While RA mainly attacks the joints in the fingers and toes, it can also cause problems with the larger joints and inflammation in organs such as the eyes, lungs, and blood vessels. RA can come and go in ‘attacks’.[ref]

Risk factors or potential environmental triggers for RA include: [ref]

  • cigarette smoking
  • silica dust exposure[ref]
  • periodontitis (and oral microbiome) [ref]
  • being overweight (increases the relative risk about 5%)
  • vitamin D deficiency

Is RA genetic?

Yes – and no.  Rheumatoid arthritis is thought to develop due to a combination of environmental triggers and genetic susceptibility. Not everyone with the genetic susceptibility will get RA. Likewise, not everyone exposed to the same environmental factors will end up with RA.

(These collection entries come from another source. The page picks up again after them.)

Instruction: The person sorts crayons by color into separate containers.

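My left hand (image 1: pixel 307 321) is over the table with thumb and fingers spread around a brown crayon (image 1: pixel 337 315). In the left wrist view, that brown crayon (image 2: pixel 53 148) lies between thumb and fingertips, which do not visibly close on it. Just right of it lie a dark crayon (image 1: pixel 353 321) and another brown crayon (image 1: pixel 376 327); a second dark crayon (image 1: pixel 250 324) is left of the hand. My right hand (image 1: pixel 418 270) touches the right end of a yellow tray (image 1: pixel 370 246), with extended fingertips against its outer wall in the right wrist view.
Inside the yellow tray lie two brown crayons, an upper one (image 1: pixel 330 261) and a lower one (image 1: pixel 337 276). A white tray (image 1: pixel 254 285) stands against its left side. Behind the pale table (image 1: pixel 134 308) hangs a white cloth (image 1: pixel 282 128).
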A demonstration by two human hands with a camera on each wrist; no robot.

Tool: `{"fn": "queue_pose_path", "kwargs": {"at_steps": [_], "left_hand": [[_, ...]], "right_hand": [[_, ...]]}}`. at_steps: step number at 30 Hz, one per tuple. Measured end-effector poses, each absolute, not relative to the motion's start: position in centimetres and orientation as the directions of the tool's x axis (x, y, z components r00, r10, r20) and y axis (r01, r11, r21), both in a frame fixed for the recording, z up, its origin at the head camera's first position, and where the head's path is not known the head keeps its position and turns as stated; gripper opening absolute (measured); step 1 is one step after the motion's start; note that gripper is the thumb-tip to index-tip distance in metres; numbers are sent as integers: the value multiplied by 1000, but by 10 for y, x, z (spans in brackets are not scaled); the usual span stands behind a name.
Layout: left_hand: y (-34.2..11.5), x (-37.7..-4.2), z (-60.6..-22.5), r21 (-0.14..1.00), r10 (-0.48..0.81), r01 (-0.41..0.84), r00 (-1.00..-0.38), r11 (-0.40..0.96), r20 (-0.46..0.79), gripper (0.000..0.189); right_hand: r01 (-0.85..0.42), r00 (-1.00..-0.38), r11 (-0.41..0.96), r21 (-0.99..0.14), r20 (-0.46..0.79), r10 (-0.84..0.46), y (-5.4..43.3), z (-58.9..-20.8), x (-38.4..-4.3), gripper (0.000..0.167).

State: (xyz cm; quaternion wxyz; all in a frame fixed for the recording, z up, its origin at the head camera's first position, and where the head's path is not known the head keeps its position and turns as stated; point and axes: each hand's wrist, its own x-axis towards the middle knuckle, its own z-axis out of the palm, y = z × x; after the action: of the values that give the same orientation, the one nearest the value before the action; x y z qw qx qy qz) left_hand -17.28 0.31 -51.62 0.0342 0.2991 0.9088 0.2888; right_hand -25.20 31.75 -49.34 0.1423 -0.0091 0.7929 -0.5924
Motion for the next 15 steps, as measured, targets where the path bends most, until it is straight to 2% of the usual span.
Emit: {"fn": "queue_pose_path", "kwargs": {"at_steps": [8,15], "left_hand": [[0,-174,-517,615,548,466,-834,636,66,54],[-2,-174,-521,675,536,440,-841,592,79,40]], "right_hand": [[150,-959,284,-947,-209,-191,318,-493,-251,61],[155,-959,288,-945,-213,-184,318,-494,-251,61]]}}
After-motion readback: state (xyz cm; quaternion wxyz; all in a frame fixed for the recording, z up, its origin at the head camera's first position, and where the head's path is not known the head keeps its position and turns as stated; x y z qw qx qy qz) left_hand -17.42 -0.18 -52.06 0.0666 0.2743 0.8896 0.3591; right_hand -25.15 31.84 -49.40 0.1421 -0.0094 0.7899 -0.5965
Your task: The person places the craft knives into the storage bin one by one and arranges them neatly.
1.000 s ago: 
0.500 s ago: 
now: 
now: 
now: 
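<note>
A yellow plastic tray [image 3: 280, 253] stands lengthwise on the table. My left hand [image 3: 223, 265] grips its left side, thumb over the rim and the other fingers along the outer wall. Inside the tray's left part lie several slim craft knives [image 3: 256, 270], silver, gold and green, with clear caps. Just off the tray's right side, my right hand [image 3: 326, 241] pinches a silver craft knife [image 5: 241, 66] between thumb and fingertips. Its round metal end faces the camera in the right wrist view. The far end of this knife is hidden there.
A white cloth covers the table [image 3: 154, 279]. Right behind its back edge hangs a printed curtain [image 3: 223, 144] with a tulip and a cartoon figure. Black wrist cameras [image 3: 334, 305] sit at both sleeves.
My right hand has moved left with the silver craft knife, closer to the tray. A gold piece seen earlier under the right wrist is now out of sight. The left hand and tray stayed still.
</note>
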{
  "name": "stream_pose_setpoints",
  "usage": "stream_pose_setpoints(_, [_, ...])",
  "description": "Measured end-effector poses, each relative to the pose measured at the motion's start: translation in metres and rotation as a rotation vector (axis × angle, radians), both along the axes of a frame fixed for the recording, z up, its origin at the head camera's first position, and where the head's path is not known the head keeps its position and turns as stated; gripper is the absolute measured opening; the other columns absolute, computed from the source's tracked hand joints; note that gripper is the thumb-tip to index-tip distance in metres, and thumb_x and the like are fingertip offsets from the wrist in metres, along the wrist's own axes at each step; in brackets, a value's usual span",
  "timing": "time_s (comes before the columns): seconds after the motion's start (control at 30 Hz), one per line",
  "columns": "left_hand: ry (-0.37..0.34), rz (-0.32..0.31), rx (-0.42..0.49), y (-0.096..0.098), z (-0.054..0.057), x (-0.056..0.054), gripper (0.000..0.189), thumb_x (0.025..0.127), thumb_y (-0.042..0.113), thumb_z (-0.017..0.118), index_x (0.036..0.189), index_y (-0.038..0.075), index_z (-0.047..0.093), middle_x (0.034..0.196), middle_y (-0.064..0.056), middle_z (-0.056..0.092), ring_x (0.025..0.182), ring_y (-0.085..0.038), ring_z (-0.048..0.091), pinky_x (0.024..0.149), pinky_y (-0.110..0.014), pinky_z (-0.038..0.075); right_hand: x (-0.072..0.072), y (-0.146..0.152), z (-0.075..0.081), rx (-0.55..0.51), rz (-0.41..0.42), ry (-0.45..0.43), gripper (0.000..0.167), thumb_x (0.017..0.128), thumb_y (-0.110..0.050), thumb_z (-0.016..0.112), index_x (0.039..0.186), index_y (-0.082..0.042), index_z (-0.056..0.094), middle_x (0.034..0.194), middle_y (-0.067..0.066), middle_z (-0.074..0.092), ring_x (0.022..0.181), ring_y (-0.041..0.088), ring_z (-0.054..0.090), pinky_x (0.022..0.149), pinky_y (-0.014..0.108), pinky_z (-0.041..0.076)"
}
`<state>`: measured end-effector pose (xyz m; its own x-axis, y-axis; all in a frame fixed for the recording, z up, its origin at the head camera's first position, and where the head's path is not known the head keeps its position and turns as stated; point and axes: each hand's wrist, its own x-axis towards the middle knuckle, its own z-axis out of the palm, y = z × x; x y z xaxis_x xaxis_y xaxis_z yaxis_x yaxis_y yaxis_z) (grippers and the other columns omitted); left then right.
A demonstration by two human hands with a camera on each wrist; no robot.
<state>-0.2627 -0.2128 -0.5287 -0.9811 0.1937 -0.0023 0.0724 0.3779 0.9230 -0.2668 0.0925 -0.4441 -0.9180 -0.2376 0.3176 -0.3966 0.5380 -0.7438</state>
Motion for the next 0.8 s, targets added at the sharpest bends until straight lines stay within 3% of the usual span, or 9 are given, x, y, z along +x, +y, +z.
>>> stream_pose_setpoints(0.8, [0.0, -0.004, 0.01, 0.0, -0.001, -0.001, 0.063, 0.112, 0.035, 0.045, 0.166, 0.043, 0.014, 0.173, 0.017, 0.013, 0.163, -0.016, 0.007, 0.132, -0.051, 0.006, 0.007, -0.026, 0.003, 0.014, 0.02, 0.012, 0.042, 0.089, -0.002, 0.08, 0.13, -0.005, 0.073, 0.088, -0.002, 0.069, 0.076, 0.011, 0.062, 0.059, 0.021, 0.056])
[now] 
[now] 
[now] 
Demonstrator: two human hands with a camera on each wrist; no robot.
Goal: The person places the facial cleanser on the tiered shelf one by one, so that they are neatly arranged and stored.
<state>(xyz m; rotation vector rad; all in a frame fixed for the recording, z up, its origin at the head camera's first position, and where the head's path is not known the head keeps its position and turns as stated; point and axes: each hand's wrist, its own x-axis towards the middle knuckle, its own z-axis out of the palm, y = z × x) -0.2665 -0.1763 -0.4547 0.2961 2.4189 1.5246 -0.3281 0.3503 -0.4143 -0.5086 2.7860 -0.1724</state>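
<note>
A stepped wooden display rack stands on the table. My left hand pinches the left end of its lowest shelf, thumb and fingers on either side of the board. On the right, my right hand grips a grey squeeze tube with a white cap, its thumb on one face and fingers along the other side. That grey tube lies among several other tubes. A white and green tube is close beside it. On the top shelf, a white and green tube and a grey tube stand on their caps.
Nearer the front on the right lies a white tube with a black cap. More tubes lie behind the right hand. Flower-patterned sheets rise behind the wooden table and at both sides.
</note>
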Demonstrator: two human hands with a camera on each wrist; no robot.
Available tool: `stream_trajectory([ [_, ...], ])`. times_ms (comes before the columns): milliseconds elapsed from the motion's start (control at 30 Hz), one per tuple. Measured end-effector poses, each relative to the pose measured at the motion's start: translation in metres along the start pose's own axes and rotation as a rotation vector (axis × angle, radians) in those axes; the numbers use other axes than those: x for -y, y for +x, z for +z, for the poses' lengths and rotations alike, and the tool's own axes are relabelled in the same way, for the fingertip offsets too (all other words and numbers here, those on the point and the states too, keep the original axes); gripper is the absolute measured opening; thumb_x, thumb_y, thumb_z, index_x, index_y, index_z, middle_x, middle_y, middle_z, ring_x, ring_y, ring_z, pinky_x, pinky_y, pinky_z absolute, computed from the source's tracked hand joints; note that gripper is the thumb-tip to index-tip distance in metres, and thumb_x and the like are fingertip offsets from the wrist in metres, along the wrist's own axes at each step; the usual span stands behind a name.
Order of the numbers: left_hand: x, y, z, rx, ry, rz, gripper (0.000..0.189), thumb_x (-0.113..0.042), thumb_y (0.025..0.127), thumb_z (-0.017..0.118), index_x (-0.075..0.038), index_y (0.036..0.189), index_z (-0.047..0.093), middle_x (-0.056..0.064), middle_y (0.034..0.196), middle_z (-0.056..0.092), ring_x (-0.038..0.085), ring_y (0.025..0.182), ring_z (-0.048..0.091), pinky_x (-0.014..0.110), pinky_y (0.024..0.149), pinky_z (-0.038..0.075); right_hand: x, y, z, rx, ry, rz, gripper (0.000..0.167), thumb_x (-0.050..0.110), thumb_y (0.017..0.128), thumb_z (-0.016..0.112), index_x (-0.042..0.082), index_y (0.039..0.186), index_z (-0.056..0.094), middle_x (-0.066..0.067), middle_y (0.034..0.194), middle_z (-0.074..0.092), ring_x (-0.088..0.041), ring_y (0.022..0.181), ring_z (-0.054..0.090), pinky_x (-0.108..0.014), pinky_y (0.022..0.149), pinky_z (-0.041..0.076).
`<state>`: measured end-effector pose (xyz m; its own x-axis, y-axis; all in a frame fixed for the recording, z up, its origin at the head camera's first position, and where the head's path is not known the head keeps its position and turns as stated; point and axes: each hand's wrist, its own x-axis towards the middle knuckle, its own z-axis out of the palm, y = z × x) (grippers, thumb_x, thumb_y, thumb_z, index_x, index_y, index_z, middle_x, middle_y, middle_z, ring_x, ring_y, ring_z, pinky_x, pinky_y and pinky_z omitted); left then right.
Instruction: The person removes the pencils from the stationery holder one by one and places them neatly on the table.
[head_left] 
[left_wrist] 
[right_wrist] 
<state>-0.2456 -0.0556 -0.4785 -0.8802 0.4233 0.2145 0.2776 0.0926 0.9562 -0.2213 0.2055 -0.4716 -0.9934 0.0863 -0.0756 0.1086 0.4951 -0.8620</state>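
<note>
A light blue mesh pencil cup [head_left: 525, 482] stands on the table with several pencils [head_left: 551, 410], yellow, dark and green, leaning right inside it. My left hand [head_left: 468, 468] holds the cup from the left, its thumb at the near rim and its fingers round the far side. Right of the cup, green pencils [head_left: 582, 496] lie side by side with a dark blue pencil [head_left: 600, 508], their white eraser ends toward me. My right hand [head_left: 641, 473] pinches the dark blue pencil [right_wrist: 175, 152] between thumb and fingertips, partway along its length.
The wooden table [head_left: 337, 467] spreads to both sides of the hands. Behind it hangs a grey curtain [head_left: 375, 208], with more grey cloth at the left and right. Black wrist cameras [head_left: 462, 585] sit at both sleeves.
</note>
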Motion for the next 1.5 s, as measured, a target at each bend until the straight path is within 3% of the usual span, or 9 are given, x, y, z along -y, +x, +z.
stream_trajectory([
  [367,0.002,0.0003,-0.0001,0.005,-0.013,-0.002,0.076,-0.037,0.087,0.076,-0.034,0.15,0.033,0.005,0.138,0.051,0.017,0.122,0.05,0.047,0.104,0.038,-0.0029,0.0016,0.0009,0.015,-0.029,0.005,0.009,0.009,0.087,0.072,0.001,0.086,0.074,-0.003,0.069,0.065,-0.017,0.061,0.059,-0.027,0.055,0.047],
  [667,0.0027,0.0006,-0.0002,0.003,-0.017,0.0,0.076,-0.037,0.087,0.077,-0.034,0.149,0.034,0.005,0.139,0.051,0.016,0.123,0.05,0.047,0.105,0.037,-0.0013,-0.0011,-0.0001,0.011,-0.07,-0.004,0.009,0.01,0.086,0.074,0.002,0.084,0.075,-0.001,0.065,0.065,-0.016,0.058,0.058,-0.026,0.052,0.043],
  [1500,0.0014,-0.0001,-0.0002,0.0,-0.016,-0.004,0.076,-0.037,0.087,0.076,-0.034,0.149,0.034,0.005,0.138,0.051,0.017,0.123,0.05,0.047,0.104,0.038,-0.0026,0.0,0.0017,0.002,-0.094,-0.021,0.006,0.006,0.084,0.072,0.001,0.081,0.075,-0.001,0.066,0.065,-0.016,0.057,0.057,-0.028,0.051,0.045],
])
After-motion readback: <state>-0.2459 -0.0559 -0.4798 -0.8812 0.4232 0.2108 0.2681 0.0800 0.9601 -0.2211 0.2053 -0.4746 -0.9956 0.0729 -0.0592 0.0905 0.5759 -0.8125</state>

The heritability of RA is estimated to be 50-60%. ‘Heritability’ is a scientific term that refers to the genetic proportion of the risk. Thus, RA is both genetic and due to environmental and autoimmune factors. [ref]

Anticitrullinated Protein Antibodies

One test for RA looks at anticitrullinated protein antibodies (ACPA), which are found in between 55-91% of people with RA. The presence of ACPA alone can’t determine RA, though. A large study that looked at 40,000+ participants showed that 1% of people had elevated ACPA levels. Of those with high ACPA levels, about 22% had RA. [ref]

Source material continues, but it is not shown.